Vivimos en una época de aparente progreso colectivo, impulsado por las tecnologías digitales en general y la IA en particular, que transforman el entorno laboral y relacional. Nos conectan a escala global y originan nuevas formas de producir, distribuir y consumir bienes y servicios, modificando la economía, la educación, el ocio y la cultura. Por ello, hay que preguntarse si avanzamos o retrocedemos, no porque falte tecnología, datos o información, sino porque fundamentos como la libertad crítica, el valor del esfuerzo o la justicia socioeconómica se desdibujan con la misma intensidad con la que lo hace la clase media, mientras crecen las desigualdades. Necesitamos un análisis riguroso, sin caer en los espejismos de la macroeconomía o de los titulares grandilocuentes, preguntándonos: ¿hacia dónde vamos?, ¿qué estamos perdiendo?, ¿qué valores guían nuestro quehacer diario?
En este contexto, Internet, que debería ser una herramienta para empoderar, se ha convertido en un ecosistema desregulado donde dominan intereses económicos y manipulación. Los jóvenes crecen expuestos constantemente a imágenes, discursos y patrones de comportamiento que, a menudo, distorsionan la realidad. La adicción a la red ocasiona pérdida de atención e incapacidad para analizar los hechos de manera crítica, debilitando el desarrollo personal en un sistema educativo que parece no haber asumido los riesgos y oportunidades del mundo digital. Además, los algoritmos, gobernados por intereses no siempre enfocados al bien colectivo, determinan qué vemos y qué pensamos. Internet, en lugar de ser una herramienta de libertad, puede convertirse en una nueva forma de control social, sutil pero poderosa.

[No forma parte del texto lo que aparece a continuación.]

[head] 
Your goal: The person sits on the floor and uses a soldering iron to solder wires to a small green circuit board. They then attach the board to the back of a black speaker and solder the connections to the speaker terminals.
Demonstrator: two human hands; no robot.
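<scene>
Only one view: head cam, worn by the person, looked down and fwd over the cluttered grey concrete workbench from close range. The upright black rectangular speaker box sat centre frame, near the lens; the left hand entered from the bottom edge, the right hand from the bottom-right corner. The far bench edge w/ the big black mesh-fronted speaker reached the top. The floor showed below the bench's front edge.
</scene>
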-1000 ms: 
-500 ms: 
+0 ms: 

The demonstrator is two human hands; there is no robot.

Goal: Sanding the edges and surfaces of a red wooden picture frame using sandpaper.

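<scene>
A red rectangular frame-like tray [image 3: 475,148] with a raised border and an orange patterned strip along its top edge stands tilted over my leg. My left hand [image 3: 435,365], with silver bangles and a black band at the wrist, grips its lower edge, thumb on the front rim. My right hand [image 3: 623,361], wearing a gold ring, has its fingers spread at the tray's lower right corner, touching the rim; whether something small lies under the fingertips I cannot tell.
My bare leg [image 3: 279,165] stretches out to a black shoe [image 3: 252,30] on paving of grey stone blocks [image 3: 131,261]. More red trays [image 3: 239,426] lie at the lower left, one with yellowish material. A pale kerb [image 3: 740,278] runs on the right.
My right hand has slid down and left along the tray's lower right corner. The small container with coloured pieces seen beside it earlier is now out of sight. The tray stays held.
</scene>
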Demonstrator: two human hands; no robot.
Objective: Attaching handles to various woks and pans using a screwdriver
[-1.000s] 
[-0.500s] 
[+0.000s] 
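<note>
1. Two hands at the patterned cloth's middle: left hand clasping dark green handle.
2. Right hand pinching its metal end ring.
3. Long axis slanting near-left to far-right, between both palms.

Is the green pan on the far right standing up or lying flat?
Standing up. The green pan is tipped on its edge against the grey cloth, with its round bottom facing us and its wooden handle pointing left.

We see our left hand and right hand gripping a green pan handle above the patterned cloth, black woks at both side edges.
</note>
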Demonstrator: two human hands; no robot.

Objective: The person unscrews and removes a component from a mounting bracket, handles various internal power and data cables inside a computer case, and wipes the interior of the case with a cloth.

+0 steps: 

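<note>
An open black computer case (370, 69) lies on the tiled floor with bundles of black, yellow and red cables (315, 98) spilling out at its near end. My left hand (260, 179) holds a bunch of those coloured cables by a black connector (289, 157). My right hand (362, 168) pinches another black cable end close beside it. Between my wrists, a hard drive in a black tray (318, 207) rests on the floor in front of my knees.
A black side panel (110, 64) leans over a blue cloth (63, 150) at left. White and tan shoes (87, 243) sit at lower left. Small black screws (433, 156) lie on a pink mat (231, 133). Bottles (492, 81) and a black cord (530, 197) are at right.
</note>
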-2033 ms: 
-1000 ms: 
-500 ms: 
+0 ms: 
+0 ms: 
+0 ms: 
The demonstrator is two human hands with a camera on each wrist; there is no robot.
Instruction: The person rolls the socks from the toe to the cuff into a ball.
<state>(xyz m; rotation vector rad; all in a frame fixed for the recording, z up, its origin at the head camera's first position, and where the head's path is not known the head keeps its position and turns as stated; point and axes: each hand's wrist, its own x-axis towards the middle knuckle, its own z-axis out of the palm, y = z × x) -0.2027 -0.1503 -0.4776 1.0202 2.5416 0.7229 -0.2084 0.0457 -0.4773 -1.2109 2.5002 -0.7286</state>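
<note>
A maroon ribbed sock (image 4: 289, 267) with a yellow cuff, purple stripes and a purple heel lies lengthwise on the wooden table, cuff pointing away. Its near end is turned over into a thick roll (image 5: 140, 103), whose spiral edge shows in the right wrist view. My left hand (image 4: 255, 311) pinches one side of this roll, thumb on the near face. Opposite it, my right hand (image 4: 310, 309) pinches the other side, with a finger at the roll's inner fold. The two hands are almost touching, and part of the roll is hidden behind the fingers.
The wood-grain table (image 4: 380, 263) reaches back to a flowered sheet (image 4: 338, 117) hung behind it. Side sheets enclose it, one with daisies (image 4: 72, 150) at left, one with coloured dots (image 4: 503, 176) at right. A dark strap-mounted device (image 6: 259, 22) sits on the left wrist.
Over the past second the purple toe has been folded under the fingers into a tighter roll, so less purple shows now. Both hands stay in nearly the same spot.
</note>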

Una red que ha impulsado la economía digital concentra ahora las cadenas de distribución y consumo tradicionales. Las grandes plataformas digitales acumulan el valor generado por el consumo de productos y los datos de millones de personas. Este modelo no crea riqueza compartida, sino una precarización sistémica que excluye a cada vez más personas. Las economías locales sufren; la pequeña producción se ahoga ante gigantes que no tributan ni devuelven valor a los territorios donde operan. La economía digital abrió las puertas a un modelo que, si bien acorta procesos, potencia la inmediatez y deslocaliza las plusvalías, sustituye valores como el esfuerzo, la constancia o la resiliencia, impulsando lo viral y lo rápido, y reforzando la idea de que el esfuerzo deja de tener valor.
Hay que pensar qué futuro queremos para lograr un escenario de progreso compartido. La solución exige recuperar la conciencia crítica y los valores esenciales, regular el espacio digital con criterios éticos y de distribución de la riqueza, educar para la libertad y el pensamiento autónomo, volver a dignificar el esfuerzo como motor del progreso personal y colectivo, y ajustar el modelo educativo a la era digital, poniendo a las personas en el centro de las decisiones.